– Очень романтично. И чем же закончилась их история? Слышала, у ее мужа новая жизнь, ребенок родился.
– Не суди книгу по обложке, Аделина. Не все так однозначно. Его ребенок не отменяет чувств к Кире. В жизни всякое бывает. Знаешь, мне кажется, если бы не Кирюшка, Макс бы сошел с ума и что-то сделал с собой. На похоронах тогда он готов был рядом с ее ямой выкопать еще одну. Только он знает, что пережил за эти годы.
Какао в кофейне звучало, конечно, романтично. Но оно не отменяло фактов его оскорблений и обвинений меня во всех грехах. Факта измены Кире, когда он увидел то видео. Факта слива в сеть интимного видео, которое я подарила ему на нашу, мать его, свадьбу! Это было слишком жестоко даже для него. Факта рождения сына с другой. Все это в любом случае было предательством. Но я все же захотела внести коррективы в поручение няне и позвонила ей, когда мы вышли из цветочного магазина по дороге к папе.
Мы взяли наши цветы, я белые розы для папы, Эми – розовые для меня, и пошли вглубь кладбища. Сама я бы, наверное, не нашла папино место захоронения. Когда мы подошли к нему, я увидела стоящее рядом стеклянное строение.
– Что это? – Сердце забилось быстрее, дыхание на свежем морозном воздухе обожгло горло.

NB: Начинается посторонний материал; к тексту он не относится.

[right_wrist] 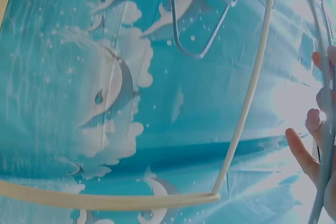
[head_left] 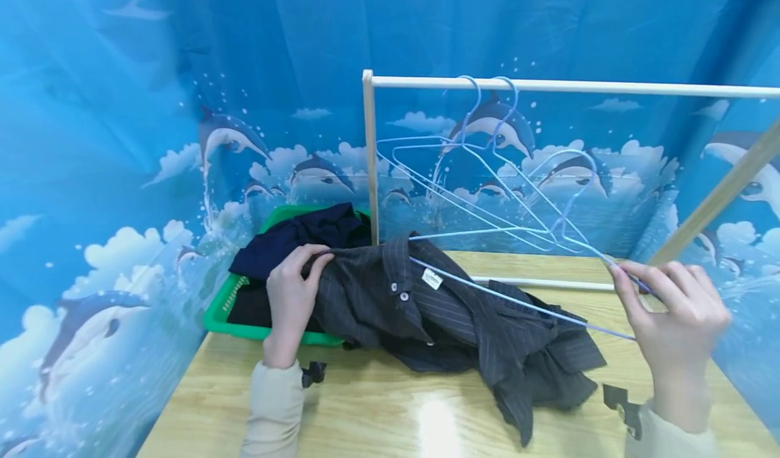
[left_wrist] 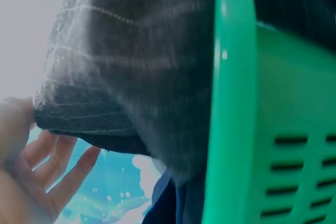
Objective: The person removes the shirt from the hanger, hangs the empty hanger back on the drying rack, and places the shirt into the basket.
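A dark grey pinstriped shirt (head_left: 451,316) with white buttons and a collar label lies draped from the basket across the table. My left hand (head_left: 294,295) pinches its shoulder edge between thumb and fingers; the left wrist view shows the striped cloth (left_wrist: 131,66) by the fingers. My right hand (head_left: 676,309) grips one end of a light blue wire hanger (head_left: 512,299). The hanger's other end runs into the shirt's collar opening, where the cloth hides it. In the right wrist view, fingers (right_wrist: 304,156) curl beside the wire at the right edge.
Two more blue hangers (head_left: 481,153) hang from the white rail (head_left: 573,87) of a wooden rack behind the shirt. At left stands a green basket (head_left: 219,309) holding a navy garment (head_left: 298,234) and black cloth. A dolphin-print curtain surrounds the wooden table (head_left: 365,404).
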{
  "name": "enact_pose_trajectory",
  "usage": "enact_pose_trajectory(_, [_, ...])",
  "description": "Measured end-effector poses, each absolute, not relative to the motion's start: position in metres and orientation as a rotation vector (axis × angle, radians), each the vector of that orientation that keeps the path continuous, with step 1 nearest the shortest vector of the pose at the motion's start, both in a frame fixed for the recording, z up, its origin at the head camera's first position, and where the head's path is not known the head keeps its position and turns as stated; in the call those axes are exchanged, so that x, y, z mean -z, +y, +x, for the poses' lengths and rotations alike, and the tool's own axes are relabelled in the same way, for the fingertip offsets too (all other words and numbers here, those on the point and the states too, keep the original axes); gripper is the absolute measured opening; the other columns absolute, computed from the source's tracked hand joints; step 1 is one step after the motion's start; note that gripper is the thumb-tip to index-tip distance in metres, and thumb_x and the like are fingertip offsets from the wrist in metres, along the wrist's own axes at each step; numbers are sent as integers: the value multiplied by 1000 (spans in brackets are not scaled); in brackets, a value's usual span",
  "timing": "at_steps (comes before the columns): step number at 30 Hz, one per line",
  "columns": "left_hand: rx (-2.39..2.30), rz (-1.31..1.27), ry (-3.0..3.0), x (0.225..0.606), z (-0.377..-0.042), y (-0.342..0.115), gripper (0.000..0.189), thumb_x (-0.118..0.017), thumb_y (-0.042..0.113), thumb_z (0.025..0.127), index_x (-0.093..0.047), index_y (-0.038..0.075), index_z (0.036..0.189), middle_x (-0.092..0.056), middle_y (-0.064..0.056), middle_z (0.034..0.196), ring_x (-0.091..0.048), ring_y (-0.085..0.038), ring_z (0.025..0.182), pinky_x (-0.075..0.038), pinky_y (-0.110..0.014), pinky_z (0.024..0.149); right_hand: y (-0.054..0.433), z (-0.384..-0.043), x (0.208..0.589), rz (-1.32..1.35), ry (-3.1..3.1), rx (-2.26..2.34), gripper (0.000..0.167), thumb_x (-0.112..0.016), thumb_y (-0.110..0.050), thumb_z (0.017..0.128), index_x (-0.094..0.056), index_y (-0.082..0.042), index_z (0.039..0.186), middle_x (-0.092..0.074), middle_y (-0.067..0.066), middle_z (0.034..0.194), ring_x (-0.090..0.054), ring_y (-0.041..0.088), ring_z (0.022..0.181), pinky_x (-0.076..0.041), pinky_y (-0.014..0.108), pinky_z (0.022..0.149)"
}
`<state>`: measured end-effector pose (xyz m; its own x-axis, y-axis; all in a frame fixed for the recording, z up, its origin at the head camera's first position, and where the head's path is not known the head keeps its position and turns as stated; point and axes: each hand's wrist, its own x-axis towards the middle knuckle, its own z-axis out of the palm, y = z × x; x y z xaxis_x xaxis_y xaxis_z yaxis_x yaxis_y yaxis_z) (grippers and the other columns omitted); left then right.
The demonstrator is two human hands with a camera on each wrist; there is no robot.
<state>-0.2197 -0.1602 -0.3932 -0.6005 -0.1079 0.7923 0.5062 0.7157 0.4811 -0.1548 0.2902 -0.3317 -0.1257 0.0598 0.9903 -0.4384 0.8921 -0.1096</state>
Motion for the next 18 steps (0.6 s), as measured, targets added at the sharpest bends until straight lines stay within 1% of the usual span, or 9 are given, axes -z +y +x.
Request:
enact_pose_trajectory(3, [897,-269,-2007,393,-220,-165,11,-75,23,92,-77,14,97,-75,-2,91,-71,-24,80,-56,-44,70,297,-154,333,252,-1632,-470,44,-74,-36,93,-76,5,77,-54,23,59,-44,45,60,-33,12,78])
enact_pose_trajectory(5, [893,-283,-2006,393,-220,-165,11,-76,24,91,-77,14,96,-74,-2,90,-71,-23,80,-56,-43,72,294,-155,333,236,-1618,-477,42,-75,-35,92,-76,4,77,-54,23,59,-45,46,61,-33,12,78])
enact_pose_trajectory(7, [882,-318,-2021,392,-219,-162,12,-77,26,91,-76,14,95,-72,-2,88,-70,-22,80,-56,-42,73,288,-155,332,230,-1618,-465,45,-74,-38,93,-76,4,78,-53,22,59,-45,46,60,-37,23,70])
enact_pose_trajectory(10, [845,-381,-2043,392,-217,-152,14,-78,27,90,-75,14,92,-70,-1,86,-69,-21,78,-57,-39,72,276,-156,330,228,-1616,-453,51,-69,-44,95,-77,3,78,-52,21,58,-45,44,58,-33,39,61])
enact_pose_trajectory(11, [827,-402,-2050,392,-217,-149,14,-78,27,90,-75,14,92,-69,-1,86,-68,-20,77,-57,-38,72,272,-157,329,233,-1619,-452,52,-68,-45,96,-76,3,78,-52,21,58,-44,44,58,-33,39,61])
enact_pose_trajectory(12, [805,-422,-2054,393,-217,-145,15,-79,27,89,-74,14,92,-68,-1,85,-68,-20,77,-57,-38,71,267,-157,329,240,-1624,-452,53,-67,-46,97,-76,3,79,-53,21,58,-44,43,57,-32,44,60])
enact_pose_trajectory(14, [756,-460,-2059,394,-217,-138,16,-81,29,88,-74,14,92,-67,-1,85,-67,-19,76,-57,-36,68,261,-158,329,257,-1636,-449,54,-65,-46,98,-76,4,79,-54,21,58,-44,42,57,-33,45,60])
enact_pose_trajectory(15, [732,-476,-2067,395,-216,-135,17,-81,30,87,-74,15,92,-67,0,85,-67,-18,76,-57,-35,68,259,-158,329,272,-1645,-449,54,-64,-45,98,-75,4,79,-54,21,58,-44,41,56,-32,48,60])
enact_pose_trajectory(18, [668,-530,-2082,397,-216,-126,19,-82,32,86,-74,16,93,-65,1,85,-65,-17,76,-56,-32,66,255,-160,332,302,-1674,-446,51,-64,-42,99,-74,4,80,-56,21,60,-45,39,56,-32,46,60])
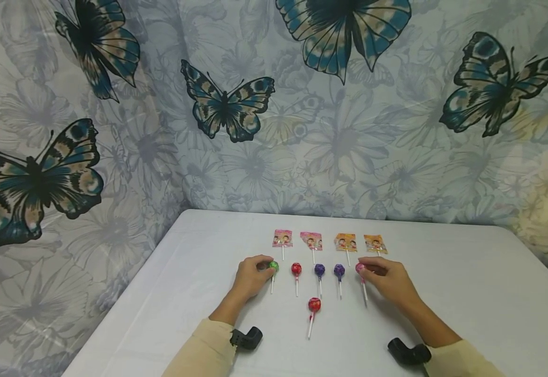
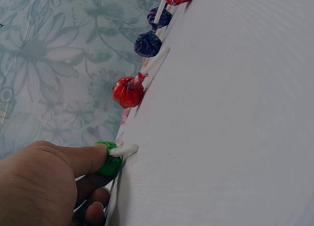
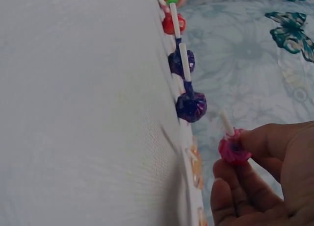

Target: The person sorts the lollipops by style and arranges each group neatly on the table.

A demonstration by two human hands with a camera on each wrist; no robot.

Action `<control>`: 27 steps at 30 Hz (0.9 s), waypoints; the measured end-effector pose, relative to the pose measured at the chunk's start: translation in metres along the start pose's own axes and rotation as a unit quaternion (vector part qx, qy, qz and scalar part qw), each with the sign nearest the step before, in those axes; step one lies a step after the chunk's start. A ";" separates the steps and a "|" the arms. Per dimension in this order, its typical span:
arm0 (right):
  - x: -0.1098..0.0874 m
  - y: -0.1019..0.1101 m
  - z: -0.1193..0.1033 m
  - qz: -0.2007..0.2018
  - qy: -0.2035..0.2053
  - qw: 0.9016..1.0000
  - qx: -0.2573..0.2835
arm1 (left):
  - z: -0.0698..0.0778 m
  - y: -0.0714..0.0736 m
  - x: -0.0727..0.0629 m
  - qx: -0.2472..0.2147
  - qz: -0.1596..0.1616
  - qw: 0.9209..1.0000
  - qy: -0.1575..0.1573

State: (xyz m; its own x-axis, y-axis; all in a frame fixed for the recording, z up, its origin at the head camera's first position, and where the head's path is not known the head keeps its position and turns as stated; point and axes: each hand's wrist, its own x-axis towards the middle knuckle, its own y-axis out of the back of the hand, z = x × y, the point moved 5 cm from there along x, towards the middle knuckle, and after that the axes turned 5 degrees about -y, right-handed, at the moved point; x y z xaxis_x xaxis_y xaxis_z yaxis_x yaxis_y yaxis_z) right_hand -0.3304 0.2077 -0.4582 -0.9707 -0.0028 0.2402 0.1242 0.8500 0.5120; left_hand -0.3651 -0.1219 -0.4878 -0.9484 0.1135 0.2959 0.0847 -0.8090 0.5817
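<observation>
My left hand [image 1: 252, 277] pinches the head of a green lollipop [image 2: 111, 160] at the left end of a row, its white stick pointing toward me. At the row's other end my right hand [image 1: 389, 277] pinches a pink lollipop [image 3: 234, 148] between thumb and fingers; in the right wrist view it hangs apart from the table surface. Between the hands lie a red lollipop [image 1: 296, 269] and two purple lollipops, one left [image 1: 319, 269] and one right [image 1: 339, 270]. Nearer to me lies another red lollipop [image 1: 314, 305], its stick slanting down-left.
Behind the row lie flat-wrapped lollipops, two in pink wrappers [image 1: 282, 239] and two in orange wrappers [image 1: 346, 242]. All rest on a white-covered table [image 1: 160, 314]. A butterfly-patterned cloth [image 1: 302, 173] hangs behind and at the left. Black wrist devices [image 1: 407, 353] sit at both sleeves.
</observation>
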 end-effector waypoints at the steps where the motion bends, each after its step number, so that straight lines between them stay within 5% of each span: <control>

– Это могила Киры. Макс построил этот купол, чтобы ей не было холодно. Там всегда тепло, горит свет и много цветов. Если бы ты приехали позже, увидела бы и его, и наших одноклассников.
– Эми, можно я побуду здесь одна? – Я прошептала, не узнавая свой безжизненный голос. Для меня все это было слишком.
– Конечно, я подожду тебя в машине. Только какао Кире занесу. Знаешь, я бы хотела, чтобы ты его попробовала, – Эми улыбнулась и зашла в стеклянный купол, поставила стаканчик и розовые розы на могилу, прикоснулась к моей фотографии на памятнике и вернулась ко мне. – Что-то мне подсказывает, что оно тебе тоже понравится. Но это будет как-то странно, если я дам тебе отпить из Кириного стаканчика. Во сколько ты уезжаешь? Я привезу тебе его в гостиницу.
– Вечером. Но не стоит, Эми, спасибо, – я готова была умолять ее поскорее уйти, потому что сил сдерживать рыдания, у меня уже почти не осталось.
Я третий раз была на папиной могиле. Первый – когда его хоронили. Второй – перед отъездом, до аварии. И сейчас. Я просидела там, обнимая папин памятник, минут двадцать, и у меня так закоченели ноги в моих не предназначенных для сибирской зимы ботинках, что я решилась перед уходом зайти в стеклянный домик хоть немного погреться. Это было жутко. Стоять у собственной могилы. Меня покинули все вменяемые чувства.